5.3 End-to-end target run
- Context configured to 16,384 tokens with Q8_0 MLA/indexer KV.
- Fixed 4,096-token prompt lane completes prefill.
- Route uses a same-switch wired network; 2.5 GbE is the alpha minimum and 10 GbE is recommended.
- One Max-mode request generates at least 512 output tokens or reaches a valid natural EOS after at least 128 tokens.
- Fixed coding, structured tool-call/JSON, and multi-step reasoning sentinels produce parseable, relevant outputs; raw prompts and outputs are retained for review.
- OpenAI-compatible response includes stable model ID, finish reason, and token usage.
5.4 Minimum useful performance
On the declared minimum alpha topology after one warm-up:
- median decode throughput is at least 0.5 generated token/s for the fixed Max-mode lane;
- 4,096-token-prompt TTFT is at most 10 minutes;
- no unexplained stall exceeds 60 seconds without progress telemetry;
- per-stage compute, queue, KV, seam bytes/latency, RSS/VRAM, and backend timing are present; and
- results are labeled by hardware/topology and are not generalized to other consumer systems.
If output quality passes but the speed floor fails, verdict is stop for alpha and the evidence selects the next optimization target. It is not relabeled as success merely because the model loaded.
5.5 Reliability and security
- Two consecutive cold starts load, generate, release, and exit cleanly.
- Cancellation during prefill and decode releases every stage's queued buffers and KV lease.
- One worker loss aborts the route; alpha retries only from token zero on a new compatible route.
- Stale epochs and duplicate step IDs are rejected.
- Artifact paths stay outside
/home; logs contain no secrets or unrestricted prompt payloads. - Synthetic workers and layer-reduced fixtures are labeled unit/integration coverage and cannot satisfy target alpha.
6. First execution order
The next unattended work should run in this order:
- DGR-017 — target contract, manifest, planner, and upstream status.

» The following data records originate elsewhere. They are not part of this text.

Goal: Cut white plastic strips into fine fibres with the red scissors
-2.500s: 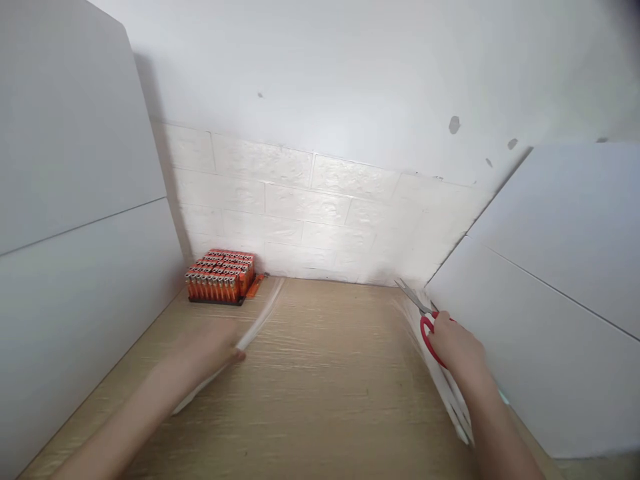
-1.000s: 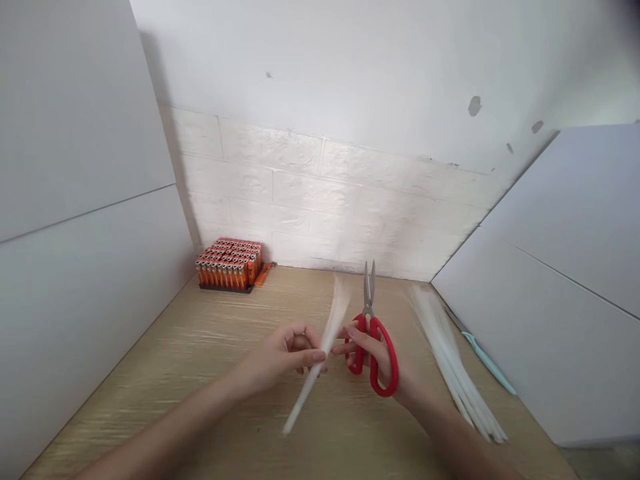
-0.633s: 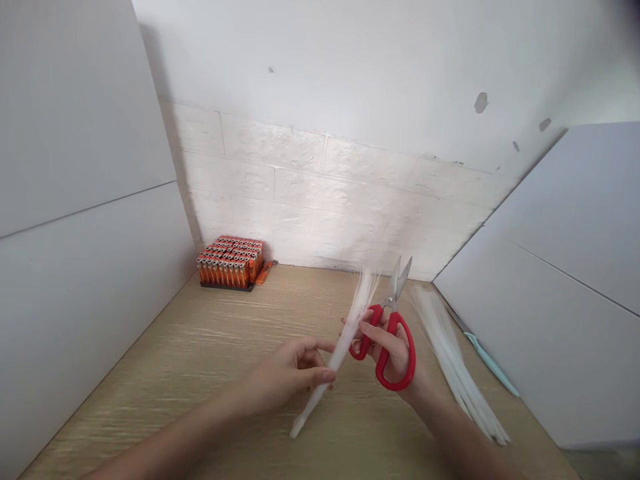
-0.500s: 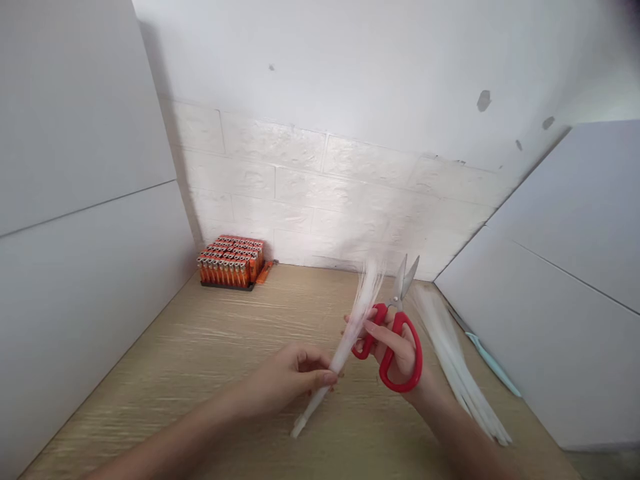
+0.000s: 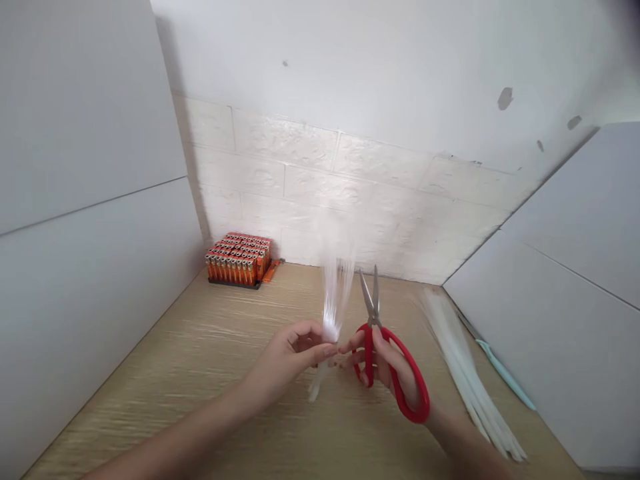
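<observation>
A translucent white bundle of thin strands (image 5: pixel 331 320) stands upright, pinched between the thumb and fingers of my left hand (image 5: pixel 295 353). Its upper ends fan out and blur; a short lower end shows below my fingers. Just to the right, my right hand (image 5: pixel 387 367) holds red-handled scissors (image 5: pixel 411 380), with fingers through the loops. The scissor blades point up and stand slightly apart, beside the strands and not around them.
More white strands (image 5: pixel 465 373) lie on the wooden table (image 5: pixel 200 407) at the right, beside a light-blue-handled knife (image 5: pixel 505 373). A block of orange batteries (image 5: pixel 237 263) stands at the back left, an orange cutter (image 5: pixel 271 271) next to it. White panels flank both sides.
The bundle has turned more upright, its strands spreading. My right hand has come off it and turned, and the scissors have shifted left and tilted. The camera view has moved slightly.
</observation>
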Available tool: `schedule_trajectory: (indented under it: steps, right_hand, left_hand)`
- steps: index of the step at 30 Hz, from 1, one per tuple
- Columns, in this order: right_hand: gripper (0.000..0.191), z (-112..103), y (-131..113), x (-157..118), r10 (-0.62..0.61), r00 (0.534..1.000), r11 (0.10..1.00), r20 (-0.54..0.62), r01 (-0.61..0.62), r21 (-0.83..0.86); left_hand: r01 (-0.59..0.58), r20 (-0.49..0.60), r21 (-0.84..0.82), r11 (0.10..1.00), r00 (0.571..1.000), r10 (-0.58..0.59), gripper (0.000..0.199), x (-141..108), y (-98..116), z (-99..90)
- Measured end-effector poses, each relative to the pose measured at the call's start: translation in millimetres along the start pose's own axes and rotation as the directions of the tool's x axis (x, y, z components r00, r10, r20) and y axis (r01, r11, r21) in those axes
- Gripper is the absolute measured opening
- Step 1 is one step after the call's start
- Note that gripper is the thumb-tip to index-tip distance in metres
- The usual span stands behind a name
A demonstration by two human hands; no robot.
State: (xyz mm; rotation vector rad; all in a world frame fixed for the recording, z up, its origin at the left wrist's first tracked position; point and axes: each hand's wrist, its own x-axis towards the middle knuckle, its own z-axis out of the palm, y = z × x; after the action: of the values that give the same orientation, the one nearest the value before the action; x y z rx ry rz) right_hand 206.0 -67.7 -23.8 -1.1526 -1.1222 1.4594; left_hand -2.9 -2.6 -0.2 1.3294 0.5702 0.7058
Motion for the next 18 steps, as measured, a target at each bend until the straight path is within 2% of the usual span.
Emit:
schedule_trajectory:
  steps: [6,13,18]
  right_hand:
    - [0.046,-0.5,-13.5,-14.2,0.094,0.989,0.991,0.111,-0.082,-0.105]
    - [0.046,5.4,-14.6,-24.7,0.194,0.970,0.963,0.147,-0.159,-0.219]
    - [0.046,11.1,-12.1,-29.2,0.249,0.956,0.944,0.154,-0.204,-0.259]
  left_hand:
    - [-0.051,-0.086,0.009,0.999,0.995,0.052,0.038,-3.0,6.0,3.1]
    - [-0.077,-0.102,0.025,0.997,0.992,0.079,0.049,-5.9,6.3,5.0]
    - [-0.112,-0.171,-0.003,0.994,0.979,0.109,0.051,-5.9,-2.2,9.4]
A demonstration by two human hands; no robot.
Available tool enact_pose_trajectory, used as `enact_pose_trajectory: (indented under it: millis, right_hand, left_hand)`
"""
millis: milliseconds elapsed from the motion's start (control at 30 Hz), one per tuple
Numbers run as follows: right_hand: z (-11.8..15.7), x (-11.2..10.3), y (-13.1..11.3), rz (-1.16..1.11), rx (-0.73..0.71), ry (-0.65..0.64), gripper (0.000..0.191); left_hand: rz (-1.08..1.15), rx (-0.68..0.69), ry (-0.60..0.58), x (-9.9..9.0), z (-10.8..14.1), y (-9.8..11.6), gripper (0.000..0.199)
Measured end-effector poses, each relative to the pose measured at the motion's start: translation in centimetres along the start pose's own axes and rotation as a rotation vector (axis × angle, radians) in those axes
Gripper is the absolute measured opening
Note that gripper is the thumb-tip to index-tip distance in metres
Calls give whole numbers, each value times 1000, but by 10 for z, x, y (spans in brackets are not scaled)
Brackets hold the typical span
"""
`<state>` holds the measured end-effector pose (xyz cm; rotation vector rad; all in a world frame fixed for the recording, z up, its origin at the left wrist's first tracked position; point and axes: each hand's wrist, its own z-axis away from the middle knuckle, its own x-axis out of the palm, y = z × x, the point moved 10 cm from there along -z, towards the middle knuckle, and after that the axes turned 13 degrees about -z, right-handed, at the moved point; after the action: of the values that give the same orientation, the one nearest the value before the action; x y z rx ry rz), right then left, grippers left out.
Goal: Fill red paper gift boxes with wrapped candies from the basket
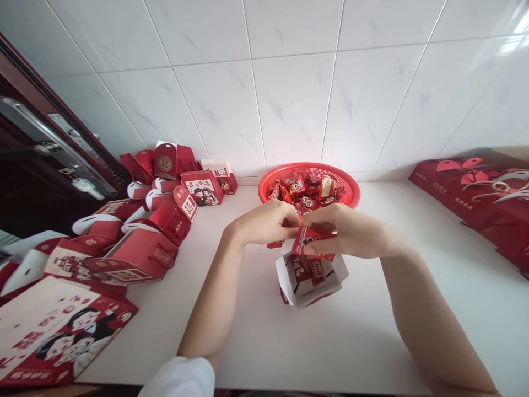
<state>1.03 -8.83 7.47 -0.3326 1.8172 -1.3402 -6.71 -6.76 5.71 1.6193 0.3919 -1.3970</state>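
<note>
"What were the fingers doing?"

"On the right hand, they were pinching a red packet, thumb on its near face, index finger curled along the far edge. On the left hand, they were bent down beside the packet's left end, but their tips were hidden, so I can't tell whether they gripped anything."

"And where was that packet?"

"Up in the air, over the far side of a small open box. The box had its white inside showing, with red sweets lying in it."

"How were the arms set?"

"Both wrists were bent inward, so the hands almost met, backs upward. The left forearm slanted away from the near edge, a white sleeve at its elbow. The right forearm slanted in from the near right."

"What lay farther out?"

"A red basket of wrapped sweets stood just beyond the hands, by the tiled wall. On the left of the white table were many red boxes, with a larger printed package nearest. On the right sat a big red bag with cord handles. A dark door was at the far left."
</note>
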Motion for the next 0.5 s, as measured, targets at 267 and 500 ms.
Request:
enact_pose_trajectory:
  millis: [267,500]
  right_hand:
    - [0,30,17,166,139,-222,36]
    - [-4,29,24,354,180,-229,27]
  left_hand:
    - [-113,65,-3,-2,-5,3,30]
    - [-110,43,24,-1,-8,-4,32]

- DGR-003 — exact recipe identity.
- DGR-004 — current llama.cpp pin and minimal patch harness.
- Run in parallel:
- DGR-018 — whole-model oracle on a 256-GiB-class host with at least 224 GiB runtime-accessible memory.
- DGR-005 and DGR-006 — generic range/boundary seam on local small fixtures.
- DGR-019 — GLM semantics and parity after both parallel lanes pass.
- DGR-007 through DGR-011 — native worker and real transport route.
- Required DGR-013 failure subset.
- DGR-020 — real target alpha verdict.
The first external hardware blocker is DGR-018, but DGR-005/DGR-006 proceed locally while that host is sourced. Do not download the full model until DGR-017's exact manifest and storage preflight pass.
7. Sources checked on 2026-07-13
Authoritative or primary:
- Official model card and config: https://huggingface.co/zai-org/GLM-5.2
- Official release/architecture blog: https://z.ai/blog/glm-5.2
- Official code/documentation repository: https://github.com/zai-org/GLM-5
- Official source revision API: https://huggingface.co/api/models/zai-org/GLM-5.2
- Official GLM-5 technical report: https://arxiv.org/abs/2602.15763
- Unsloth GGUF repository: https://huggingface.co/unsloth/GLM-5.2-GGUF
- Unsloth local-run/quantization guide: https://unsloth.ai/docs/models/glm-5.2
- llama.cpp GLM-5.2 support issue: https://github.com/ggml-org/llama.cpp/issues/24730
- llama.cpp merged dense-MLA compatibility loader: https://github.com/ggml-org/llama.cpp/pull/24770
- llama.cpp open GLM-5.2 DSA/IndexShare implementation: https://github.com/ggml-org/llama.cpp/pull/25407
- llama.cpp merged generic CPU lightning indexer: https://github.com/ggml-org/llama.cpp/pull/24231
- llama.cpp 1M-context discussion: https://github.com/ggml-org/llama.cpp/discussions/24622
- IndexCache/IndexShare paper: https://arxiv.org/abs/2603.12201
Donor/current implementation evidence:
- Mesh-LLM repository: https://github.com/Mesh-LLM/mesh-llm
- Mesh-LLM GLM branch noted by llama.cpp collaborator in issue #24730:
feat/jianyang-glm-52
Web/repository observations are pinned by date and must be refreshed in DGR-017 before implementation because upstream support is moving quickly.